### What to do
Somewhere below are a line with "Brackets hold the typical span" and a later line with "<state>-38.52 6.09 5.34". Output exactly those lines and all lines between them.

### Data excerpts
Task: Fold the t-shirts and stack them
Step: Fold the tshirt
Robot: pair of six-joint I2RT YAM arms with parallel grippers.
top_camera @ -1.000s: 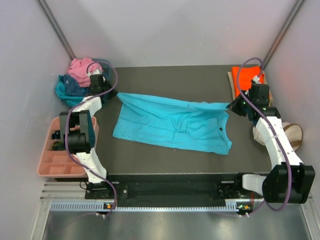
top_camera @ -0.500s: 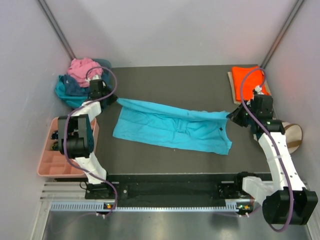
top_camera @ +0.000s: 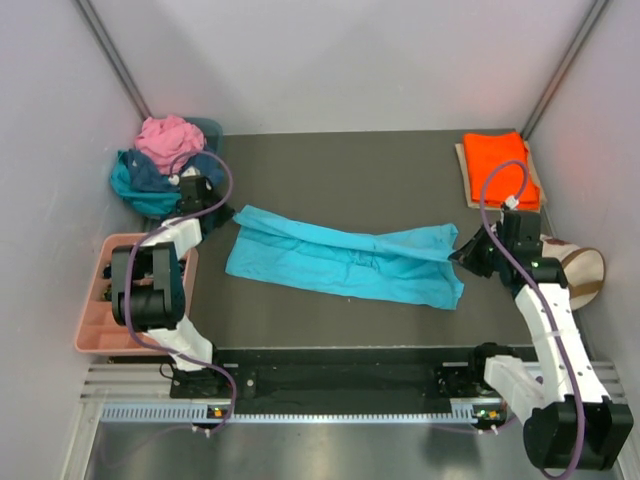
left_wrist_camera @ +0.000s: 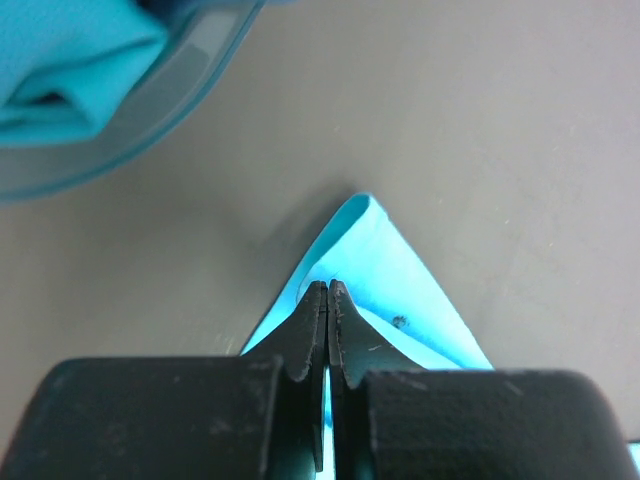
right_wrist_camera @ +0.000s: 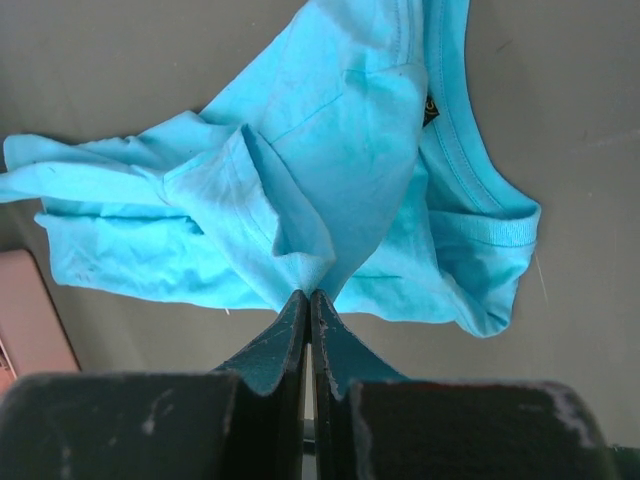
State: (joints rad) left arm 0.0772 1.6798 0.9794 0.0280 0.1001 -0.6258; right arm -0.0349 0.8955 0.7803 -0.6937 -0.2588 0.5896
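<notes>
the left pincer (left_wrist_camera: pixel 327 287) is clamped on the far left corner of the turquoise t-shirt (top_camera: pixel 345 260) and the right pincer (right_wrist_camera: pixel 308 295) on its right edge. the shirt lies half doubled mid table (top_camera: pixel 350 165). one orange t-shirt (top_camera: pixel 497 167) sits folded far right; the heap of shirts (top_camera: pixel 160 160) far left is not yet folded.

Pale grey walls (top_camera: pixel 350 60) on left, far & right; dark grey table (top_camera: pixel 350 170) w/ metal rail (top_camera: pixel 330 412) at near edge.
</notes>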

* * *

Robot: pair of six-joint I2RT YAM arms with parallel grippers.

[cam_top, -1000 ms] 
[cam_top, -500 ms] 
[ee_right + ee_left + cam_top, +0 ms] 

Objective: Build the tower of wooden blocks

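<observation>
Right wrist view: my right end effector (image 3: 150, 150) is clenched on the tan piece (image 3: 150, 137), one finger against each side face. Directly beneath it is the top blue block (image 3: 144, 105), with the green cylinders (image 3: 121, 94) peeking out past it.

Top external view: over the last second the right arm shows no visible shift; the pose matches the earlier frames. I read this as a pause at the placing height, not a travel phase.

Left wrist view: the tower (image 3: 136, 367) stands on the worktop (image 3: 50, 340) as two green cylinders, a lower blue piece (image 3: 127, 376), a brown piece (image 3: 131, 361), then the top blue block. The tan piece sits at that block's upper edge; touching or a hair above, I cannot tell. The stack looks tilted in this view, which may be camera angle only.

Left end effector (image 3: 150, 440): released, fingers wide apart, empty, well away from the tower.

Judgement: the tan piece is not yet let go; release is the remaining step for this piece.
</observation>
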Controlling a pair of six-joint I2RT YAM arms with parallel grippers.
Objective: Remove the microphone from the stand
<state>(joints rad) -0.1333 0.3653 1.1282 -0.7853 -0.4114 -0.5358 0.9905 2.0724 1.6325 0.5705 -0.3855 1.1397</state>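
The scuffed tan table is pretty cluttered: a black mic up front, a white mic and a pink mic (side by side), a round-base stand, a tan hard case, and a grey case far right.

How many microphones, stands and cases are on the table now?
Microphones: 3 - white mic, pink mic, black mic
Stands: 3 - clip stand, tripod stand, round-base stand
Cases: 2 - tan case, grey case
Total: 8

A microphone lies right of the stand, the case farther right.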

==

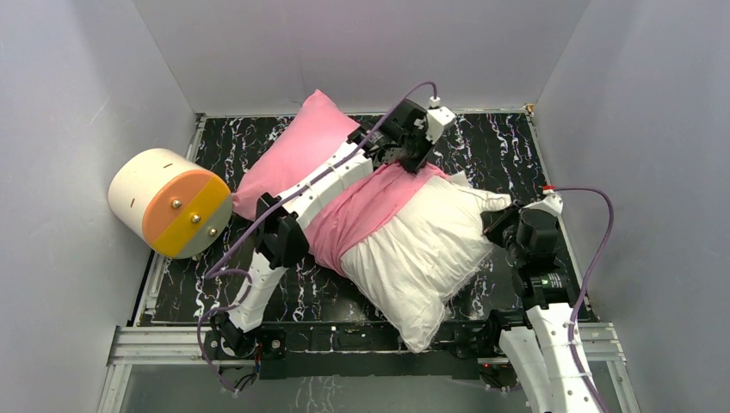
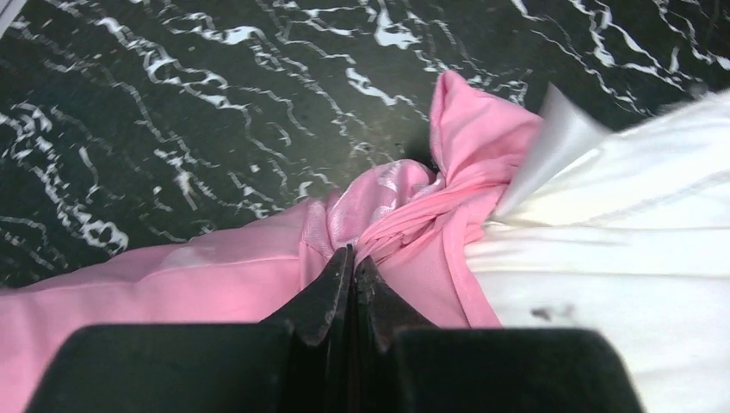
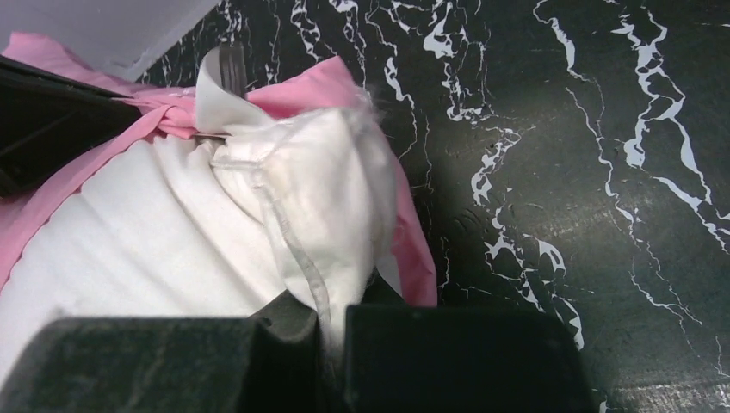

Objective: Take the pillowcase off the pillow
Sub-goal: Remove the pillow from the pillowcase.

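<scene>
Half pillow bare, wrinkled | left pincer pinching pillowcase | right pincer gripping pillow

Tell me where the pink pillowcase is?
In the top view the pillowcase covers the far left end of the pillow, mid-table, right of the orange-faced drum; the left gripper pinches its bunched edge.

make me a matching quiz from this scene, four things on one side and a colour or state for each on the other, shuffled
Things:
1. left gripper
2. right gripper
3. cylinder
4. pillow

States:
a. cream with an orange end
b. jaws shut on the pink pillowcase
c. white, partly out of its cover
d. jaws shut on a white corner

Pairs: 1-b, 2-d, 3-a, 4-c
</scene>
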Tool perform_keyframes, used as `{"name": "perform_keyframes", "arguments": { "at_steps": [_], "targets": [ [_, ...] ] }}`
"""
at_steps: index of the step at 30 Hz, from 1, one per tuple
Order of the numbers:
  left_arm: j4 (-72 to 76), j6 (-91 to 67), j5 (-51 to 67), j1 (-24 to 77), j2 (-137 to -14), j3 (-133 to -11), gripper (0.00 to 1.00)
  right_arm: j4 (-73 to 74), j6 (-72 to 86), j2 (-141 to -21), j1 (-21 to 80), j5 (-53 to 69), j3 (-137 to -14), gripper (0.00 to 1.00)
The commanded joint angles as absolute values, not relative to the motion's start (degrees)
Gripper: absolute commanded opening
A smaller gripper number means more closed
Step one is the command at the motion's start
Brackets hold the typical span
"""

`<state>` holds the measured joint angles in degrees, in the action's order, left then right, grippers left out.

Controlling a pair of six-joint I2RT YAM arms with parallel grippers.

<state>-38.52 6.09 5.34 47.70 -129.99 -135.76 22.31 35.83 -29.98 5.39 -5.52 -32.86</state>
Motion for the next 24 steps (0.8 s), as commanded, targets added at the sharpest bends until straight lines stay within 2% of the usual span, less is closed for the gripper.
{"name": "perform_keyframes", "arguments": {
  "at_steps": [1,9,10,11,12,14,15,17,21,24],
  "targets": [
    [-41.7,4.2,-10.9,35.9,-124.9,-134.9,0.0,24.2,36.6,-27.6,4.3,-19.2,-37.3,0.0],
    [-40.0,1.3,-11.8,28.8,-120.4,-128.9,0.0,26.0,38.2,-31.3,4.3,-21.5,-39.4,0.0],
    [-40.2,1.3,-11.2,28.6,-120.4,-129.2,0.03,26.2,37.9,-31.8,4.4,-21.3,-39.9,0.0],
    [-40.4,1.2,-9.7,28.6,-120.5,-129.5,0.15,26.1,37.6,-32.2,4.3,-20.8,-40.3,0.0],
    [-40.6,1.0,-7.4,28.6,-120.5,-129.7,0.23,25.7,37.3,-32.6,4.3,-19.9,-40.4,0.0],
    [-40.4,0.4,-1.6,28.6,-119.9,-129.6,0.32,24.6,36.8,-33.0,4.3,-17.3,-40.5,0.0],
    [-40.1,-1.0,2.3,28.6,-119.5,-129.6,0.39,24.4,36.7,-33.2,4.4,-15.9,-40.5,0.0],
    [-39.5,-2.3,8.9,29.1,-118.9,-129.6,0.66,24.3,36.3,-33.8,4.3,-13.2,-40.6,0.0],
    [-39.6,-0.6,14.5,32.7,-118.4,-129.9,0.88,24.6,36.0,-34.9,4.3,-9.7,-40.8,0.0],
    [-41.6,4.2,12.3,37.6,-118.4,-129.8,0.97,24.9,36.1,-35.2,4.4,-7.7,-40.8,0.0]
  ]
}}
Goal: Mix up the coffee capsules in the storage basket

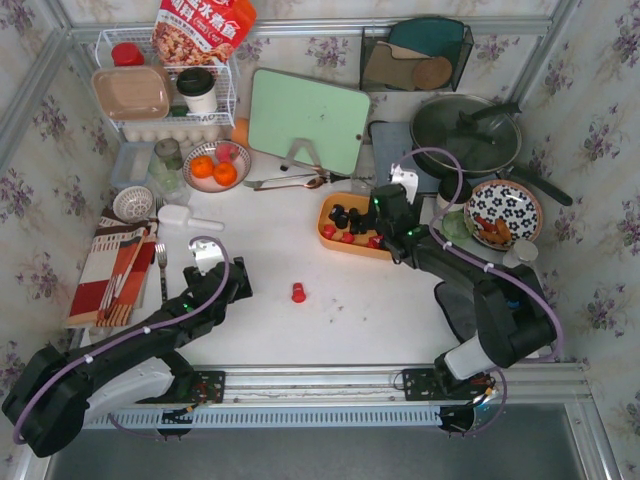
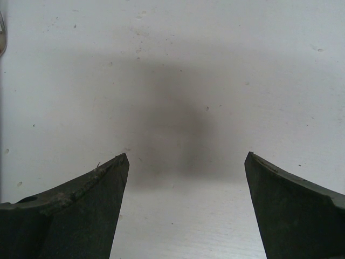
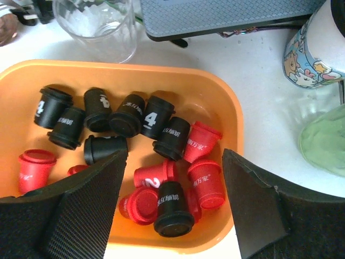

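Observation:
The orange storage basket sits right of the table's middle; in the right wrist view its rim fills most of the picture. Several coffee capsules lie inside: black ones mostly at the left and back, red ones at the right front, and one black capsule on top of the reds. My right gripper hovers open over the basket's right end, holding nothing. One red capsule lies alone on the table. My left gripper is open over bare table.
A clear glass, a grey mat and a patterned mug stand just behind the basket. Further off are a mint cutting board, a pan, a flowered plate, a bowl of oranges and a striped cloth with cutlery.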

### Your solution
Brackets hold the typical span
"""

`<state>` holds the measured joint angles in degrees, in the action's order, left then right, grippers left out.

Controlling a pair of six-joint I2RT YAM arms with parallel grippers.

<state>-38.52 6.09 5.34 47.70 -129.99 -135.76 22.31 35.83 -29.98 5.39 -5.52 -32.86</state>

That completes the answer, and no more is expected.